John Healey on thu 22 apr 04
This is my first time on this forum. I have been reading some of the
posts and replies and am very impressed with the depth of knowledge of the
I am a beginning sculptor who has primarily been using oil based clay
until recently. I now prefer the feel of water based clay. My question
concerns the color and look of a fired clay sculpture. I've noticed how
many of the terracotta sculptures by the old masters that I've seen in
books and museums have a very similar color, perhaps best described as a
warm brown or beige. To me, it's beautiful. Does anyone know how to
achieved that look? Did they used glazes? (I don't even know what glazes
I'm grateful for any assistance you can provide.
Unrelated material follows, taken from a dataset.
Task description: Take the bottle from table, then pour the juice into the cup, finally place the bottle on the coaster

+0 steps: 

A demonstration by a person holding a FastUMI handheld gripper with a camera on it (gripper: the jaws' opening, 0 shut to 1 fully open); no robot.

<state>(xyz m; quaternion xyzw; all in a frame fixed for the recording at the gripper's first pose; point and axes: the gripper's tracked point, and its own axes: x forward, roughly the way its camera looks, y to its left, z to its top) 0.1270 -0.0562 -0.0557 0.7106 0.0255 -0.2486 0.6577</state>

Snail Scott on fri 23 apr 04
At 09:23 PM 4/22/04 -0400, you wrote:
>...I've noticed how
>many of the terracotta sculptures by the old masters that I've seen in
>books and museums have a very similar color, perhaps best described as a
>warm brown or beige. To me, it's beautiful. Does anyone know how to
>achieved that look? Did they used glazes?
That color is the bare clay itself, fired, but not
coated with anything. Terra cotta is generally
defined as a low-temperature (earthenware)
clay with a buff or tan/orange color, but the
color can actually vary quite a bit. The manner
of firing will also affect the final color -
a kiln fired with fuel (gas or wood, etc) will
tend to result in a darker, warmer-colored clay,
especially if the combustion is short of oxygen
('reduction' firing). This is not a major factor
at low temperatures, but it does make a difference.
Clays fired electrically will have a more
predictable color response, and be slightly
lighter, but it's only a small variation at low
The single biggest factor is the composition of
the clay body itself. There are many manufactured
clay bodies, and they all have slightly different
textures and colors. I'd start with suppliers in
your local area. Ask to see fired samples, and
buy a 25# bag to try. It's not too expensive, so
try any that seems to be what you're after.
Unglazed terra cotta can be very beautiful, and
since it's so direct, with no additional processes
or coatings aside from a single firing, it can
allow the artist to focus on the form rather than
the process, and get successful results limited
only by their skill in modeliing the form. You
will no doubt have excellent results very soon.
The main thing to remember is to not build too
thickly - 1/2" or less if possible. Thicker forms
will need to be hollowed out (or pierced) while
stiff but not yet dry, to allow them to dry well
and to fire without trapping moisture (and thus
steam) within the mass of the clay.
There are a number of good books on this method of
working; any brief search will turn up several.